Blonde and giggly, Marla Ruzicka was easy to dismiss. When she first arrived in Kabul, Afghanistan at Christmas in 2001, Afghan guards and western reporters called her "Bubbles." She was easy to underestimate: She gushed and fawned and giggled; she loved to party; everything was "cool" or "awesome." But for four years - first in Afghanistan and then in Iraq, Marla Ruzicka was a one-woman human rights organization for she believed “that governments had a legal and moral responsibility to compensate the families of civilians killed or injured in military conflicts.” She then started her own NGO, Campaign for Innocent Victims in Conflict."You don't choose your family. They are God's gift to you, as you are to them." ~ Desmond Tutu
Marla's social consciousness developed early: As a teenager in northern California she was suspended for leading a school protest against the Gulf War, much to the chagrin of her family. At her high school graduation, someone shouted as she received her diploma, "Marla, go out and save the world!" And Marla proceeded to do just that.
Fiercely anti-war, Marla was savvy enough to understand that she probably couldn't stop the conflict but she could help the victims. Behind her party-girl personality was a fierce determination and astonishing compassion. With a few dollars she scrambled to raise, she built an impressive network of contacts among aid workers, reporters and U.S. military officers. She located Iraqi civilians who were killed or injured, documented their stories and then secured compensation for them or their surviving families. She cajoled American reporters to write about the innocent civilians caught in the crossfire. She organized a corps of volunteers to visit hospitals and compile the first credible list of people killed or injured. "A number is important," Marla wrote, "not only to quantify the cost of the war but, to me, each number is also a story of someone whose hopes, dreams and potential will never be realized and who left behind a family."

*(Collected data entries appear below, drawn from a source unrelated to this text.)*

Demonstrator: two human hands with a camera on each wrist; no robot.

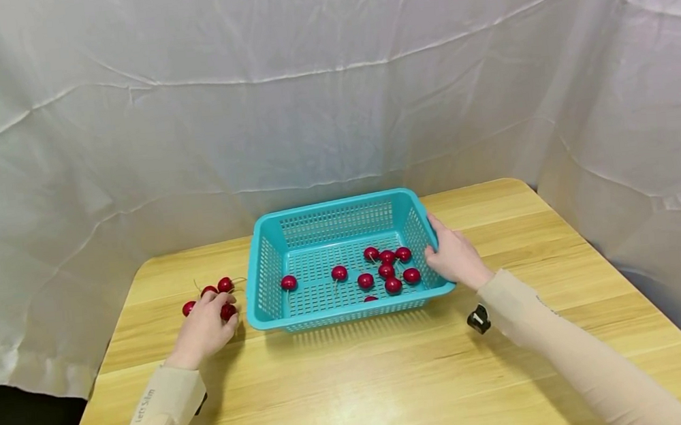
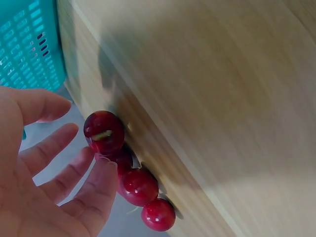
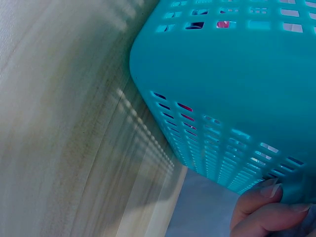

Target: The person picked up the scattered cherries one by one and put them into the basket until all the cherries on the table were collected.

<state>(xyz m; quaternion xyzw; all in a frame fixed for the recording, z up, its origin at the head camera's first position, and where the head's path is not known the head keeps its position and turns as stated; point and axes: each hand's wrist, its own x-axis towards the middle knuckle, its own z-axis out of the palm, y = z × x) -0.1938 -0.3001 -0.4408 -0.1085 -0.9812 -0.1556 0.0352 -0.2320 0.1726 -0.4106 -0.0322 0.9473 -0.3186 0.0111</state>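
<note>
My left hand (image 1: 203, 330) reaches over a small group of red cherries on the table, left of a turquoise plastic basket (image 1: 350, 313). In the left wrist view its fingers are spread and loosely bent beside the nearest cherry (image 2: 103, 133), with a gap between thumb and fruit. Behind that one, more cherries (image 2: 139, 187) stand in a row. My right hand (image 1: 457, 256) grips the basket's right rim; in the right wrist view its fingertips (image 3: 269, 190) curl on the rim. Several cherries (image 1: 393, 285) with stems lie inside the basket, mostly toward its right end.
The basket stands on a light wooden table (image 1: 345, 390) near its far edge. Pale curtains (image 1: 320, 125) hang behind and along both sides. A small dark object (image 1: 479, 319) is at the right sleeve's cuff.
</note>
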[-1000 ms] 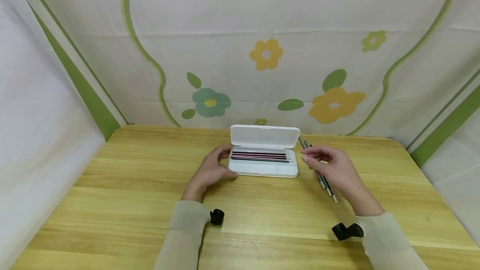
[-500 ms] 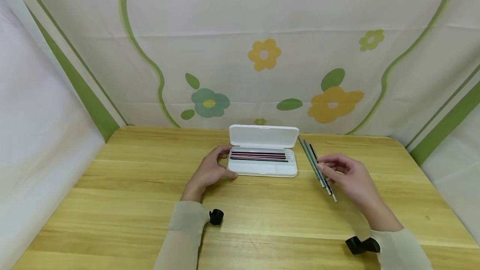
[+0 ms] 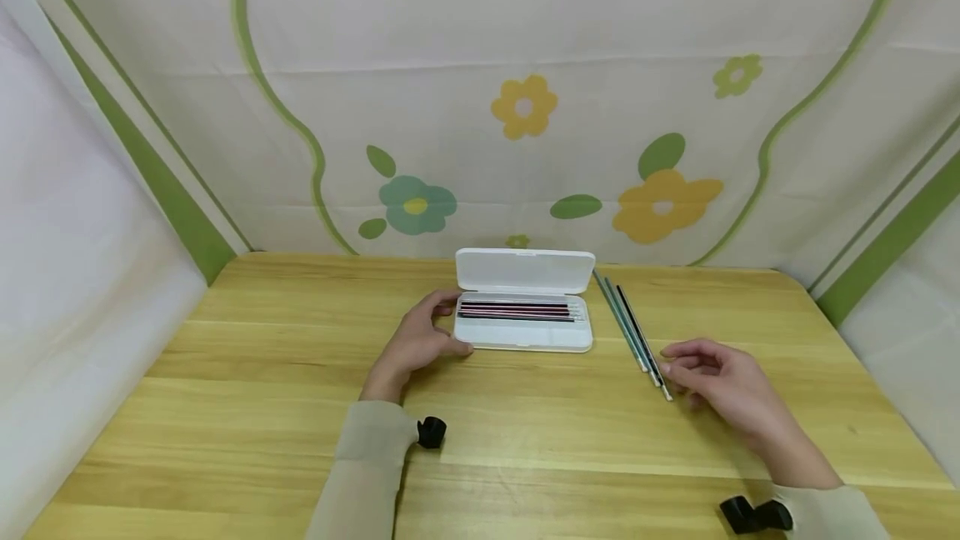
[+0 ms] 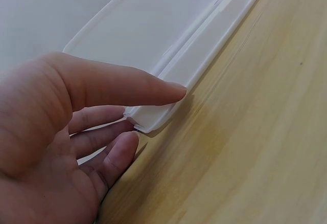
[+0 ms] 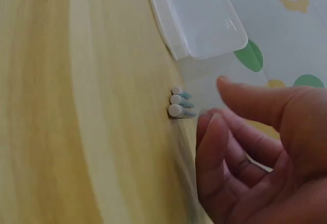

Back home, Marla mobilized relatives and friends to successfully lobby Congress to provide some $22 million in compensation for the civilian victims of the wars in Afghanistan and Iraq. Everyone - from cynical freelance reporters to battle weary U.S. Army officers - came to know and respect her. For many Iraqis, Marla was the face of American compassion.
On April 16, 2005, Marla was traveling with her Iraqi translator, Faiz Ali Salim, along Baghdad's Airport Road to visit Iraqi families who had lost relatives in the violence. Her car was caught between a suicide car bomber and a U.S. military convoy. Marla Ruzicka's last words as they pulled her body from the flames were, "I'm alive." (from the Guardian & Wikipedia)
Marla Ruzicka reminds us of the cost of seeing the needs of the whole human family. Her short life, so packed with adventure and risk, is proof that belief and resolve can accomplish great things. Jesus calls every one of us to take on the work of discipleship: to proclaim God's love in our midst, to be vehicles of God's mercy and justice for all his family. May we see the gift of family, in our home and in our world, and be that gift to all. Amen.